Each shortlisted author receives $3000 in prize money, as well as a three-week writing retreat on the Victorian coast, supported by the Trawalla Foundation.
The judges are the bookseller Fiona Stager (chair); author Julie Koh; editor, writer and poet Ellen van Neerven; writer and critic James Ley, and writer, editor and publisher Louise Swinn.
This is the sixth year of the prize.
The Enlightenment of the Greengage Tree by Shokoofeh Azar (Wild Dingo Press)
Written shortly after Azar’s release from Christmas Island, this moving magic-realist novel is narrated by a thirteen-year-old girl as she follows the fortunes of her family in the violent aftermath of the 1979 Islamic Revolution.
Terra Nullius by Claire G. Coleman (Hachette Australia)
This arresting and original novel addresses the legacy of Australia’s violent history by imagining a recolonised Australia in the near future.
The Life to Come by Michelle de Kretser (Allen & Unwin)
Here individual stories are connected by one key character, the writer, to explore love, betrayal and loneliness. This is ultimately a novel that asks deep questions about responsibility: to ourselves, to each other, and to our national identity.
An Uncertain Grace by Krissy Kneen (Text Publishing)
This smart, frequently funny novel combines eroticism, science fiction and serious literary talent: With shifting points of view Kneen explores mismatched desires, mortality and the looming prospect of environmental disaster.

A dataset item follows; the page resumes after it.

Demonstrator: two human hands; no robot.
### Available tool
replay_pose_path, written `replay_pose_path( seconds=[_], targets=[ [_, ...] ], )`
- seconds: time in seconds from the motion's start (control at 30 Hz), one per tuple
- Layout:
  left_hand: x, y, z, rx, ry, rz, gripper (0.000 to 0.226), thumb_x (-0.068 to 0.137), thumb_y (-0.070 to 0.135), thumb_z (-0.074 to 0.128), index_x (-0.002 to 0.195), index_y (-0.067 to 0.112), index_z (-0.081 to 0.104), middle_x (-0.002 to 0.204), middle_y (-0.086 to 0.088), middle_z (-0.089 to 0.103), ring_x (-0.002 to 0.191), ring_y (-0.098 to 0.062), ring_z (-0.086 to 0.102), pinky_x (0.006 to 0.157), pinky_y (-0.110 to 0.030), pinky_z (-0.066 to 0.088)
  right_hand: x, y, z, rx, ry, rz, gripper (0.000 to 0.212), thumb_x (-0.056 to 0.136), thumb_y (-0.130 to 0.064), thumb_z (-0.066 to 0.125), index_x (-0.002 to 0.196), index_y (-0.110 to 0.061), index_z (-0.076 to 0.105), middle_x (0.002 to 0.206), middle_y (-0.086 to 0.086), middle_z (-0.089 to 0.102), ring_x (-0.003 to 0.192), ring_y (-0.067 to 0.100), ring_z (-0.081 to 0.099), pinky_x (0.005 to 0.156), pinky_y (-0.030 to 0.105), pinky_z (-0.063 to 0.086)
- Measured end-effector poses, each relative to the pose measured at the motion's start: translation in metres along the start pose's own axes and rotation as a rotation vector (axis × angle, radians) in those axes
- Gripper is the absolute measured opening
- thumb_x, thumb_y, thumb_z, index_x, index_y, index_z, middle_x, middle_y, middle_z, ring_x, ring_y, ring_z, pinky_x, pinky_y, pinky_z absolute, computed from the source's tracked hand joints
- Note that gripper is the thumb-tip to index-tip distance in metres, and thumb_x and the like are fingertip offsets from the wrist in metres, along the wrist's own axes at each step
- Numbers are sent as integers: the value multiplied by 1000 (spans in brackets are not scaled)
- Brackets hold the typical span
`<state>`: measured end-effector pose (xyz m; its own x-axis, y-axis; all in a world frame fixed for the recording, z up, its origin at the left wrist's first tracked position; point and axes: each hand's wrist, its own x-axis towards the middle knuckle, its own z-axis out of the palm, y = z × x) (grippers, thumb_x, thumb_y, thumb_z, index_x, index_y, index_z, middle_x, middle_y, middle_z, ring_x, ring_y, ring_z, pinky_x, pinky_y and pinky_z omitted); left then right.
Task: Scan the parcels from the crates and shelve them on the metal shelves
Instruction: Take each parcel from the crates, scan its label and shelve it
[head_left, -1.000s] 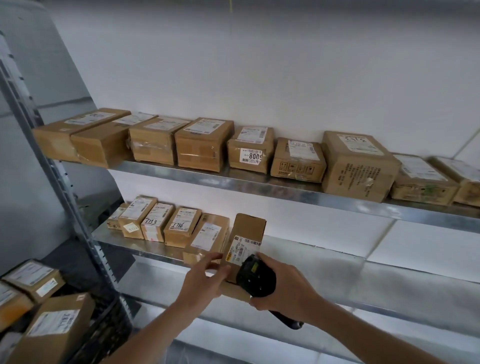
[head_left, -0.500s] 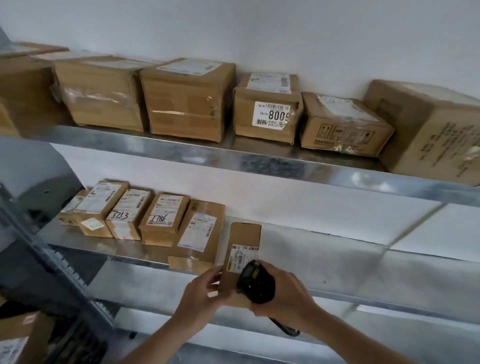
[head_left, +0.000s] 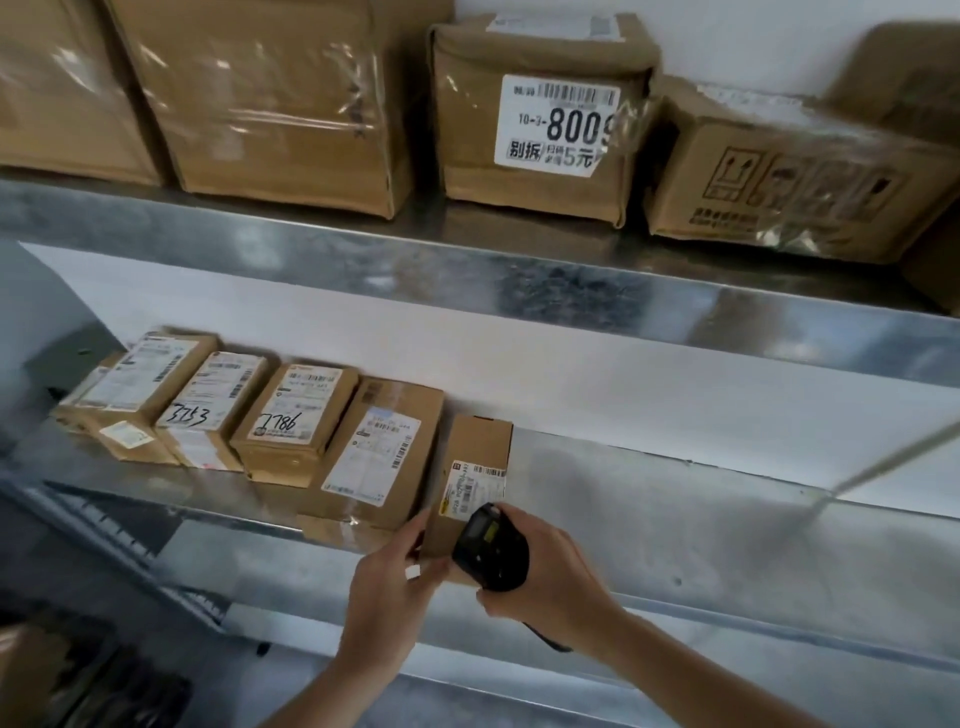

The Fish Girl by Mirandi Riwoe (Seizure)
Mirandi Riwoe is a powerful emerging voice in Australian fiction. Her novella plays with a classic short story by Somerset Maugham as well as Javanese mythology to tell the tale of Mina, a shy Indonesian village girl, who finds herself at the mercy of men who do not necessarily have her best interests at heart.
Tracker by Alexis Wright (Giramondo)
This is a remarkable biography of Tracker Tilmouth, charismatic Aboriginal leader, thinker, entrepreneur, visionary and provocateur. Wright follows an Aboriginal tradition of collective storytelling that she describes as a ‘practice for crossing landscapes and boundaries, giving many voices a part in the story’.
Chair of judges Fiona Stager said the shortlisted titles”showcase the incredible breadth of talent in the writing by women in Australia today….The personal interweaves seamlessly with the political as these authors investigate the past, examine the present and re-imagine our future. Ideas about family, identity in all its forms, and politics at both its most profound and intimate levels are themes that connect these six diverse, engaging and original books”.